The committee’s directive came as an unwelcome surprise to the 20 First Nations who had signed benefit agreements with Coastal GasLink. The project is supported by every elected Indigenous government along the pipeline, and is considered critical to the economic future of the Haisla Nation around Kitimat. Demonstrating the farcical sloppiness of UN work, the chair of the committee stated he didn’t know most First Nations supported the project because “the role of the committee does not involve investigative work.” This was a slippery dodge; the committee’s staff got the information upon which they based their directive from somewhere. Nothing stopped them from getting accurate information.

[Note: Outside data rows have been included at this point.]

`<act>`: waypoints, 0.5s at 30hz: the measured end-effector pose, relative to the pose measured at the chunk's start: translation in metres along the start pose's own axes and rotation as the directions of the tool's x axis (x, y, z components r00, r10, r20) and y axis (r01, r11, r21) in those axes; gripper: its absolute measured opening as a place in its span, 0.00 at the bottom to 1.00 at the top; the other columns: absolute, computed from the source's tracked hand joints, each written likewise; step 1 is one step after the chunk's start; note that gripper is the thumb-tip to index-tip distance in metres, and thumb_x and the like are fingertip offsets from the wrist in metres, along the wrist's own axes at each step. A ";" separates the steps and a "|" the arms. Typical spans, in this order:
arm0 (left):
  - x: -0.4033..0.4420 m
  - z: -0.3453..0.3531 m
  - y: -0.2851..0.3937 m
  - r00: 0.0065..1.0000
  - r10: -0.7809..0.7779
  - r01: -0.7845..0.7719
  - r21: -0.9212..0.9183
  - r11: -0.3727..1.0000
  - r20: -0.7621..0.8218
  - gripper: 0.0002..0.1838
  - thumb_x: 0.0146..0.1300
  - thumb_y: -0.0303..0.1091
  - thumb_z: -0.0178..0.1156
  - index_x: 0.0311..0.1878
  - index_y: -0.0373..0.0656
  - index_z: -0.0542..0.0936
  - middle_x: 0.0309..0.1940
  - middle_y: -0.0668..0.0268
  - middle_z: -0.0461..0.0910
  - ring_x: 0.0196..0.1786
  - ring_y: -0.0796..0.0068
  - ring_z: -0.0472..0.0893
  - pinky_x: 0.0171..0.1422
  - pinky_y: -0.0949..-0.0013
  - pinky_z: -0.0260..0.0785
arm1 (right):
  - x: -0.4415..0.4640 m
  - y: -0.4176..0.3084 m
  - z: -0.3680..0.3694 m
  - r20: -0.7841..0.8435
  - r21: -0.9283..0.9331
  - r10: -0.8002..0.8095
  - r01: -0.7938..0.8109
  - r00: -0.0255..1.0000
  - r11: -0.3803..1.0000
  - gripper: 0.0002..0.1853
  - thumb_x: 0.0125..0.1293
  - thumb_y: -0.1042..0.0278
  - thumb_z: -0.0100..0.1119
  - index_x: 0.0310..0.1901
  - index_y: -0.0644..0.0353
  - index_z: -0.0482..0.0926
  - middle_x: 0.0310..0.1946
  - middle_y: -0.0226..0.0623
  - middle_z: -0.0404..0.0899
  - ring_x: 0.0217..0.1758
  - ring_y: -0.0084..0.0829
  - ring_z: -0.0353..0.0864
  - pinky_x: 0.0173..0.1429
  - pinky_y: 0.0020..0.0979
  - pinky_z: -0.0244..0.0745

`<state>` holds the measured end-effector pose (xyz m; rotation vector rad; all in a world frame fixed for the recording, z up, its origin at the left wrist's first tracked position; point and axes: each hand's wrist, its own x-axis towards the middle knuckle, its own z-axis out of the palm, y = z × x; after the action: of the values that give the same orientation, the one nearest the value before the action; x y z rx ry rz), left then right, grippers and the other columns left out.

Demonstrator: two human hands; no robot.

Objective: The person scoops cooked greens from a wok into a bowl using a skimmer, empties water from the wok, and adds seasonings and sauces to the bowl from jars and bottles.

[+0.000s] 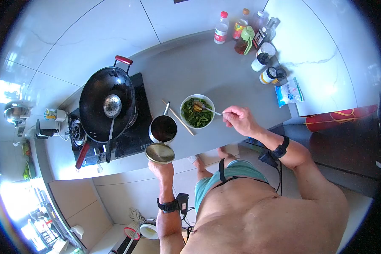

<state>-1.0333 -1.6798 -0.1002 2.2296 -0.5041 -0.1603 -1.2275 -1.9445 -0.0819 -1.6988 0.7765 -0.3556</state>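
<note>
My right hand (238,120) pinches the handle end of a metal spoon (210,110). The spoon's bowl rests over chopped greens (195,117) in a white bowl (213,104), with something yellowish at its tip. In my left hand (161,169) is a round lid (159,153), held just in front of a pot (152,134). That pot stands uncovered, holds dark liquid, and has its handle pointing away from me. A pair of chopsticks (183,122) lies between the pot and the bowl.
On the black stove (142,101) at the left sits a large wok (98,86) with a slotted ladle (112,106) inside. Bottles (220,29), seasoning jars (268,75) and a blue-white packet (289,92) stand along the counter's back right.
</note>
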 end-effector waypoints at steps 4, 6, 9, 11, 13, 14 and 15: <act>0.002 -0.006 -0.003 1.000 0.025 -0.025 0.015 1.000 0.005 0.10 0.55 0.25 0.66 0.41 0.36 0.83 0.35 0.55 0.87 0.39 0.59 0.86 0.45 0.60 0.76 | -0.001 -0.004 -0.004 0.037 -0.246 -0.442 0.436 0.896 0.865 0.03 0.68 0.78 0.59 0.40 0.65 0.81 0.30 0.40 0.85 0.31 0.33 0.86 0.34 0.31 0.81; 0.002 -0.007 -0.001 1.000 0.011 -0.011 0.017 1.000 0.001 0.10 0.55 0.26 0.66 0.42 0.35 0.83 0.35 0.56 0.87 0.39 0.59 0.86 0.45 0.60 0.76 | -0.005 -0.022 -0.010 0.043 -0.307 -0.542 0.528 0.839 0.792 0.03 0.66 0.79 0.61 0.40 0.64 0.82 0.30 0.42 0.84 0.32 0.37 0.86 0.34 0.33 0.81; 0.003 -0.004 -0.005 1.000 0.026 -0.026 -0.010 1.000 -0.013 0.10 0.56 0.26 0.66 0.42 0.36 0.83 0.35 0.56 0.87 0.39 0.59 0.86 0.46 0.60 0.76 | -0.011 -0.047 -0.020 0.052 -0.345 -0.634 0.610 0.771 0.714 0.03 0.64 0.79 0.64 0.39 0.63 0.82 0.30 0.43 0.84 0.32 0.41 0.86 0.35 0.34 0.81; 0.005 -0.003 -0.007 0.998 0.064 -0.064 -0.010 0.998 -0.011 0.10 0.56 0.26 0.67 0.42 0.36 0.83 0.36 0.57 0.87 0.40 0.60 0.86 0.46 0.60 0.76 | -0.015 -0.061 -0.026 0.058 -0.360 -0.677 0.648 0.734 0.671 0.03 0.64 0.79 0.64 0.39 0.64 0.81 0.31 0.42 0.84 0.32 0.40 0.86 0.34 0.34 0.81; 0.007 -0.003 -0.002 0.998 0.057 -0.057 -0.029 0.998 -0.007 0.10 0.55 0.26 0.67 0.42 0.36 0.83 0.36 0.57 0.87 0.40 0.60 0.86 0.46 0.60 0.76 | -0.017 -0.072 -0.031 0.072 -0.380 -0.718 0.684 0.693 0.622 0.03 0.65 0.79 0.63 0.40 0.65 0.81 0.31 0.41 0.85 0.32 0.37 0.87 0.34 0.33 0.81; 0.008 -0.004 -0.001 0.999 0.053 -0.053 -0.038 0.998 -0.005 0.10 0.55 0.26 0.67 0.42 0.36 0.83 0.36 0.57 0.87 0.40 0.60 0.85 0.46 0.60 0.76 | -0.019 -0.070 -0.030 0.044 -0.329 -0.659 0.634 0.751 0.700 0.03 0.66 0.77 0.63 0.40 0.65 0.81 0.31 0.40 0.85 0.31 0.34 0.86 0.33 0.32 0.81; 0.009 -0.003 0.000 0.998 0.061 -0.061 -0.034 0.998 -0.010 0.10 0.55 0.26 0.67 0.41 0.36 0.83 0.36 0.57 0.87 0.40 0.60 0.85 0.46 0.60 0.76 | -0.021 -0.064 -0.028 0.020 -0.275 -0.594 0.576 0.804 0.770 0.03 0.68 0.76 0.62 0.41 0.65 0.80 0.31 0.39 0.85 0.30 0.32 0.86 0.33 0.32 0.81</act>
<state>-1.0238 -1.6813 -0.0981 2.1777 -0.5599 -0.1256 -1.2406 -1.9451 -0.0103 -2.1869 0.3217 -0.7723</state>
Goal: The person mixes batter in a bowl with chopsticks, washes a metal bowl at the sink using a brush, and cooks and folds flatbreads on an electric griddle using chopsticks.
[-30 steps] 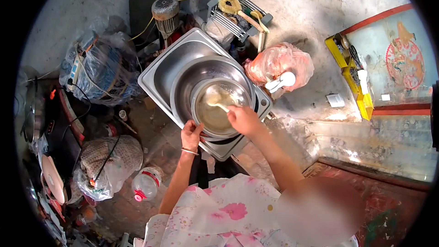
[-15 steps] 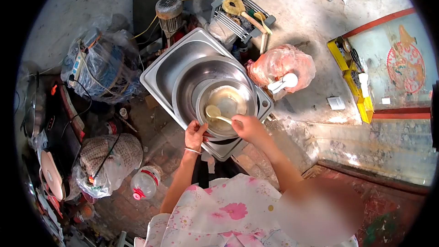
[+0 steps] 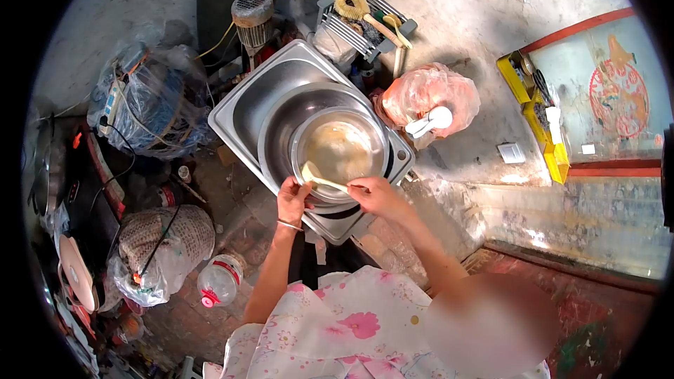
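My right hand [image 3: 379, 198] is closed round the handle of a pale spoon [image 3: 328, 182]. The spoon's head lies at the near left rim of a metal bowl [image 3: 382, 142], close to my left hand. Cloudy, pale liquid covers the bottom of the bowl. My left hand [image 3: 293, 201] grips this bowl by its near left rim, fingers bent; part of them is hidden. The bowl is inside a wider steel basin [image 3: 279, 123], which stands in a stainless steel sink [image 3: 254, 102].
Beyond the sink stand a motor [image 3: 253, 20] and a grey rack [image 3: 404, 24] with a brush [image 3: 352, 4]. To the right is a pinkish plastic bag [image 3: 442, 88] with a white-handled item on top. A clear plastic bottle [image 3: 219, 282] and a bagged bundle [image 3: 167, 235] lie left on the floor.
The spoon has moved from over the liquid to the bowl's near left rim, beside my left hand. The bowl has shifted slightly away from me, and its liquid has spread differently.
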`<state>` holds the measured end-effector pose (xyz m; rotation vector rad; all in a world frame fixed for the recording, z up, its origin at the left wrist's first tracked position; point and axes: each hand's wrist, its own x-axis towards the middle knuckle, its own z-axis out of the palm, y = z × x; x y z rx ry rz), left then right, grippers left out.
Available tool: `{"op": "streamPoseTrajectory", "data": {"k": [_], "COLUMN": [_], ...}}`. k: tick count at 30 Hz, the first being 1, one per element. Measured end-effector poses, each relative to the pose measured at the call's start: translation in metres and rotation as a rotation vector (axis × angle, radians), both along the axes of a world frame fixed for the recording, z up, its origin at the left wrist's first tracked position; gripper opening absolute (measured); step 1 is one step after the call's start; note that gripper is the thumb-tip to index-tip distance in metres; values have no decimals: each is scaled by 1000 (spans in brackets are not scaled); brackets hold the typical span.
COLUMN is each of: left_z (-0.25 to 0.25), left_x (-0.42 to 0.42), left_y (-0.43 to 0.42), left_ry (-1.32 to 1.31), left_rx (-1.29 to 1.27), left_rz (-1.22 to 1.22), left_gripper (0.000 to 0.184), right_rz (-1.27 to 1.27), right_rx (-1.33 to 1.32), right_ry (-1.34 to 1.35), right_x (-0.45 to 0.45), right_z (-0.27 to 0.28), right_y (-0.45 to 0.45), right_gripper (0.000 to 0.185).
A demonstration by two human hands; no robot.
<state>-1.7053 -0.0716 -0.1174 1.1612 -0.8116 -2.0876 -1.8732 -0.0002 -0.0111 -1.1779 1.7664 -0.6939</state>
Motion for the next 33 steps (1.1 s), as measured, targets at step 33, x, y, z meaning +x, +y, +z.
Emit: {"op": "streamPoseTrajectory", "data": {"k": [33], "left_z": [32], "left_x": [6], "left_y": [0], "left_ry": [-363], "left_rx": [-201], "left_rz": [13], "left_gripper": [14], "right_rz": [153], "right_rx": [-52], "right_ry": [916], "right_x": [-33], "right_z": [4], "right_y": [10], "right_gripper": [18]}}
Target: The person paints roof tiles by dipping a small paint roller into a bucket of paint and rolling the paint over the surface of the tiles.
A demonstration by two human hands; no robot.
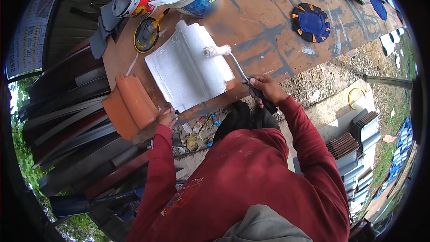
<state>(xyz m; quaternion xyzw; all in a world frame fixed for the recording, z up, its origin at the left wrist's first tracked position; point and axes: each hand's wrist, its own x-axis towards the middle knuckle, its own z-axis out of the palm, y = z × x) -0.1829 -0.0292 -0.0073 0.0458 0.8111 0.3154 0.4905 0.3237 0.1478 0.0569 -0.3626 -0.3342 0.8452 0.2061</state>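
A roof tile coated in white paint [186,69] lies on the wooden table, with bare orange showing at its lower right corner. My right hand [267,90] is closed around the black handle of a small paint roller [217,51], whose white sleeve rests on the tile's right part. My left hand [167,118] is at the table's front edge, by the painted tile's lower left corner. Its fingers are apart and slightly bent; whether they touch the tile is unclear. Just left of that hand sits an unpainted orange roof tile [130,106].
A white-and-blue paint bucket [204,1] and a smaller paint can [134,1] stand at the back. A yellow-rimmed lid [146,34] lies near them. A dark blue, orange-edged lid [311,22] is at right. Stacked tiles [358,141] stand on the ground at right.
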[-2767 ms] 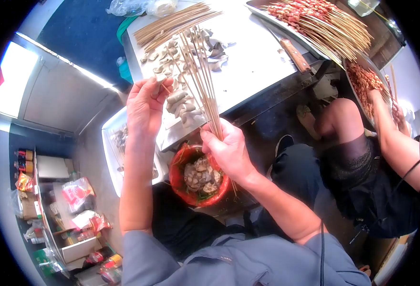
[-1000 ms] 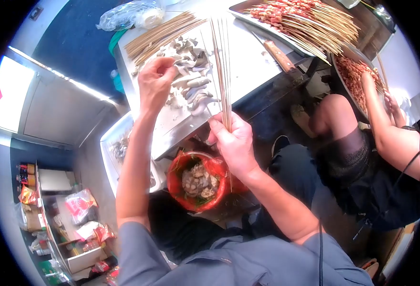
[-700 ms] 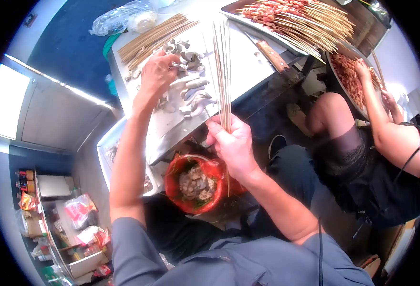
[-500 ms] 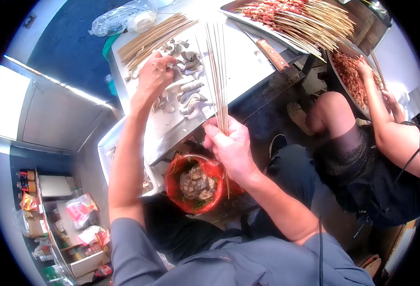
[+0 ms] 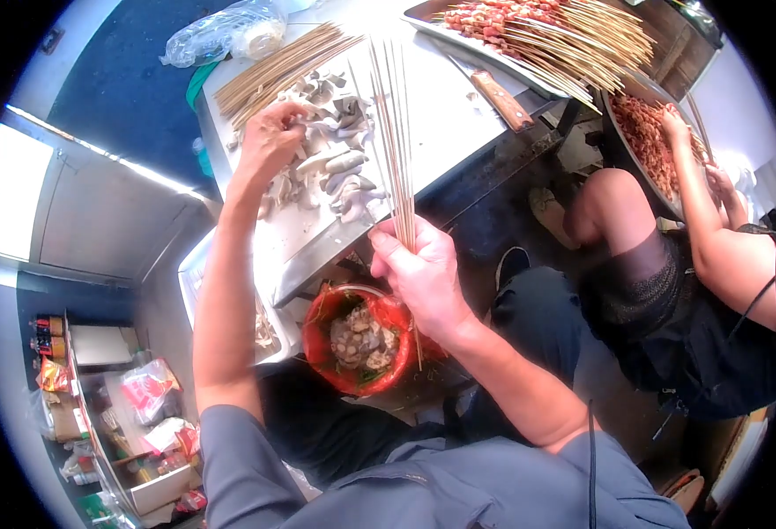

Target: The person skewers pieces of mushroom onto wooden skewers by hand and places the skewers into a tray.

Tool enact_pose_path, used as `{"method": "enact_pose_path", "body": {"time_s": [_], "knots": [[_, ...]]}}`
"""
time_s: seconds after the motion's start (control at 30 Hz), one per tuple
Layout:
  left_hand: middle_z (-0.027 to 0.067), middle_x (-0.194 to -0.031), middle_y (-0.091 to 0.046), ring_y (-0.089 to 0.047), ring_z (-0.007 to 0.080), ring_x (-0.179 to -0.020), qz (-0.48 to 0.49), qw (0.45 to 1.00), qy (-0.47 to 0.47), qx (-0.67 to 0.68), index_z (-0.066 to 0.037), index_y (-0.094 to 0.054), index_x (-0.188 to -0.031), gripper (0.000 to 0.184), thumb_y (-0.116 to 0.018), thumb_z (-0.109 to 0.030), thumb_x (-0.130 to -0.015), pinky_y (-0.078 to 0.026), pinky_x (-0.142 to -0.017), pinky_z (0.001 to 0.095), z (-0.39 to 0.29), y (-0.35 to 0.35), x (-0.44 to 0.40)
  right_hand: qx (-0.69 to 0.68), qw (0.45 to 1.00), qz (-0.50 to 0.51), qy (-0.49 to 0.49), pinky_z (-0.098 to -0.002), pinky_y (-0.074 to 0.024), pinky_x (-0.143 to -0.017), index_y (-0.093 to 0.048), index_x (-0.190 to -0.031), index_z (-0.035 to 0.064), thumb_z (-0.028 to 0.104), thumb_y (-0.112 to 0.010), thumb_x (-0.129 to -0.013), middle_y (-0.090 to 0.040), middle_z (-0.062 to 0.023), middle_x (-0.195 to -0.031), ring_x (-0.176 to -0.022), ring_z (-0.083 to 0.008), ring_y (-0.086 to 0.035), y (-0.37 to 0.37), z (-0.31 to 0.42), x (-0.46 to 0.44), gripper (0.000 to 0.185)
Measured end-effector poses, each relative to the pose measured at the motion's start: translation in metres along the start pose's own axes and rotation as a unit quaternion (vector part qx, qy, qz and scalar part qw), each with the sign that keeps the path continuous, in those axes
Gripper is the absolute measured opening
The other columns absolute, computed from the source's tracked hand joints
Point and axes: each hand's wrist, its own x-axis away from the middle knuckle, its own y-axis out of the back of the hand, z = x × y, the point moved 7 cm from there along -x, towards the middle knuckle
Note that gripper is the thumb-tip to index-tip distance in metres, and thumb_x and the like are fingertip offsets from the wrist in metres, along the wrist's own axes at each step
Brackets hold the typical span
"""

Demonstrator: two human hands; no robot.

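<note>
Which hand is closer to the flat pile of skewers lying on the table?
Left. The left hand is right by the pile of skewers; the right hand is beyond the table's near edge, clutching upright skewers.

Your right hand (image 5: 425, 271) grips a slightly fanned bundle of thin wooden skewers (image 5: 397, 154), slanting up beside the white table (image 5: 445, 123)'s near edge. Curled, grey-and-white oyster mushroom pieces (image 5: 344, 165) lie heaped on its left side, around your left hand (image 5: 271, 145).

bright glare on tabletop, dark curved fisheye edges
</note>
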Motion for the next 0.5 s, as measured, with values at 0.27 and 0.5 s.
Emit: {"method": "enact_pose_path", "body": {"time_s": [0.27,0.5], "knots": [[0.0115,-0.096,-0.068,-0.064,0.0140,-0.074,-0.065,0.954,0.005,0.293,0.002,-0.056,-0.109,0.019,-0.056,-0.005,-0.092,-0.052,-0.066,0.0243,0.000,0.018,0.022,0.002,1.000,0.003,-0.014,-0.0215,-0.0405,-0.053,-0.059,-0.092,0.0003,0.012,-0.056,-0.094,-0.055,0.0006,-0.065,-0.058,-0.0053,-0.050,-0.001,-0.003,0.001,0.012],[0.0204,-0.107,-0.066,-0.067,0.0267,-0.097,-0.025,0.812,0.102,0.574,-0.002,-0.058,-0.098,0.009,-0.061,-0.008,-0.091,-0.057,-0.082,0.0346,0.002,-0.008,0.060,-0.003,0.999,0.028,-0.021,-0.0222,-0.0412,-0.054,-0.059,-0.092,-0.0001,0.011,-0.056,-0.094,-0.056,0.0000,-0.065,-0.058,-0.0057,-0.051,-0.007,-0.008,0.002,0.011]]}}
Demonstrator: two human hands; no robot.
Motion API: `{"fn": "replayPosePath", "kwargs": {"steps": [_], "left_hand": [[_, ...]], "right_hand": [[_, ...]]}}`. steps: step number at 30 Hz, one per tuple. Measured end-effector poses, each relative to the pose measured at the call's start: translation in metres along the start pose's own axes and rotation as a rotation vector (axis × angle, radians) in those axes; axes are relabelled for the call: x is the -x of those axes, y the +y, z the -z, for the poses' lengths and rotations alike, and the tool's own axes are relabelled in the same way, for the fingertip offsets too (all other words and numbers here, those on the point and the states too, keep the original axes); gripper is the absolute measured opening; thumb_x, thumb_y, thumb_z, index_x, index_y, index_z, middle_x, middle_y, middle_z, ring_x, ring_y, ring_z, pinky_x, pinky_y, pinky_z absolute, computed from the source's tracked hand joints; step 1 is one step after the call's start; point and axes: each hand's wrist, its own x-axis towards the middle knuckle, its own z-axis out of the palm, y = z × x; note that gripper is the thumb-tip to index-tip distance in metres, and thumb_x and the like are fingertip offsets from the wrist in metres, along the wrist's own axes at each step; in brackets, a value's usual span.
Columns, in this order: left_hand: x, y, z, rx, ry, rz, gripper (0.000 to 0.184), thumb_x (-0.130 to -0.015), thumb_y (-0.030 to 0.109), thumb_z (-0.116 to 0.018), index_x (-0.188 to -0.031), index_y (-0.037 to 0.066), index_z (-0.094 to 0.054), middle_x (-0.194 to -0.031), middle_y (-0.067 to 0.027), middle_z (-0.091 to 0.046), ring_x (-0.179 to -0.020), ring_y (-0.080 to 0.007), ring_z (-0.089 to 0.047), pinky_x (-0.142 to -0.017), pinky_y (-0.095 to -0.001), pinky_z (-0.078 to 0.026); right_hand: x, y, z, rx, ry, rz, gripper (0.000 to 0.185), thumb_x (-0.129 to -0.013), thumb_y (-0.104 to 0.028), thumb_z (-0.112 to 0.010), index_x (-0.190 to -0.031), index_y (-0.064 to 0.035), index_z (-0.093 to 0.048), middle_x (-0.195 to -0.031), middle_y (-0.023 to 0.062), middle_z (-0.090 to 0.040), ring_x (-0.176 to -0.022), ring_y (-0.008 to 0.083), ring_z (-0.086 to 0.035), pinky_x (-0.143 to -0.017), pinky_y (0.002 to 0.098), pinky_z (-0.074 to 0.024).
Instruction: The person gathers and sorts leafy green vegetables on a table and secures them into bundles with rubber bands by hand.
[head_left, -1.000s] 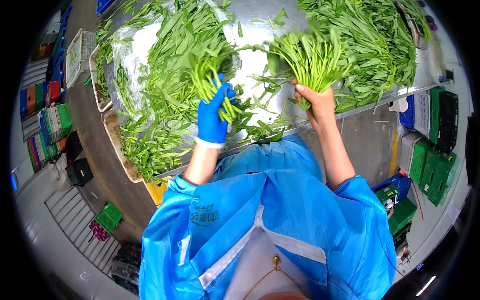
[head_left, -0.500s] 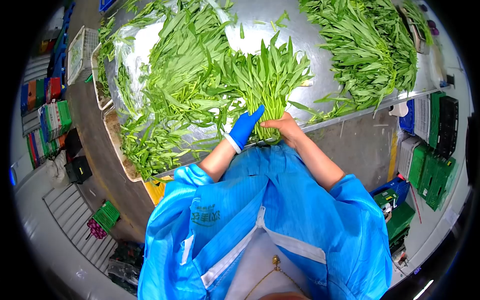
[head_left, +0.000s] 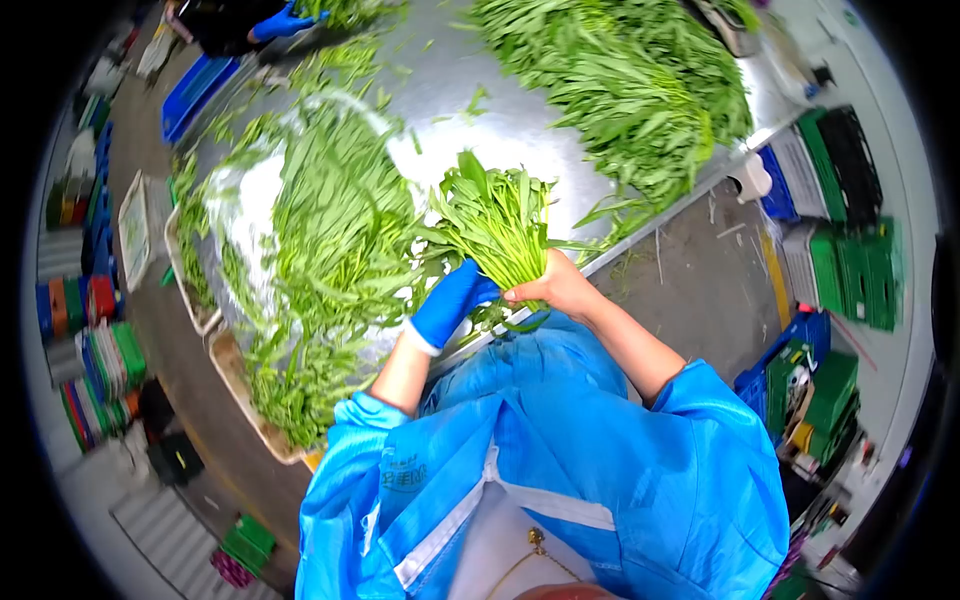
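A bunch of water spinach [head_left: 490, 215] is held over the near edge of the metal table, leaves pointing away from me and stems toward my body. My right hand [head_left: 555, 283], bare, is closed around the stem end from the right, its thumb across the stems. My left hand [head_left: 450, 305], in a blue glove, is closed at the left side of the same bunch; some of its fingers are hidden by stems and leaves. Left of the bunch lies a broad heap of loose water spinach [head_left: 345, 215]. Bundled greens [head_left: 640, 95] are piled at the far right.
The metal table [head_left: 440, 95] has clear plastic film [head_left: 240, 195] on its left side. Tubs [head_left: 235, 385] stand along its left edge. At the far left is another person's blue-gloved hand [head_left: 285, 22] beside a blue crate [head_left: 195, 95]. Green crates [head_left: 865, 275] stand at right.
The view has shifted, bringing another person's gloved hand into sight at the top left. My left hand has moved lower on the bunch, its thumb no longer lying upright along the stems. The bunch tilts more leftward.
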Motion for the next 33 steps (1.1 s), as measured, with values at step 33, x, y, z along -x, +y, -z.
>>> {"fn": "replayPosePath", "kwargs": {"steps": [33], "left_hand": [[-0.34, -0.056, -0.252, 0.097, 0.017, -0.058, 0.056, -0.094, 0.042, -0.051, -0.139, 0.011, -0.04, -0.136, -0.0151, -0.046, -0.121, -0.0287, -0.049, -0.107, -0.0445, -0.035]], "right_hand": [[0.364, 0.046, 0.354, 1.062, 0.532, 0.026, 0.034, -0.07, -0.005, -0.062, -0.104, -0.0067, -0.056, -0.072, 0.011, -0.061, -0.065, 0.0266, -0.061, -0.059, 0.0394, -0.0473]]}}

Still, I’m sure none of this will deter the prime minister’s ego-driven campaign for a seat on the UN Security Council. It’s even possible there’s a connection between that objective and his government’s reluctance to authorize energy projects. Besides worsening the already fraught Aboriginal consent issue by adopting UNDRIP, Trudeau has courted popularity with the UN’s notoriously anti-Israel membership by voting last December in favour of a motion condemning that country as an “occupying power.” Many observers believe his decision to send our troops on a high-risk and troubled UN mission to Mali was another tactic to gain support for Security Council membership.
Canadians should be outraged that their prime minister and his government are hampering the country’s ability to carry out nationally important projects, betraying longstanding international allies and risking the lives of our troops to secure a powerless seat on a dysfunctional international organization.
Gwyn Morgan is the retired founding CEO of Encana Corp.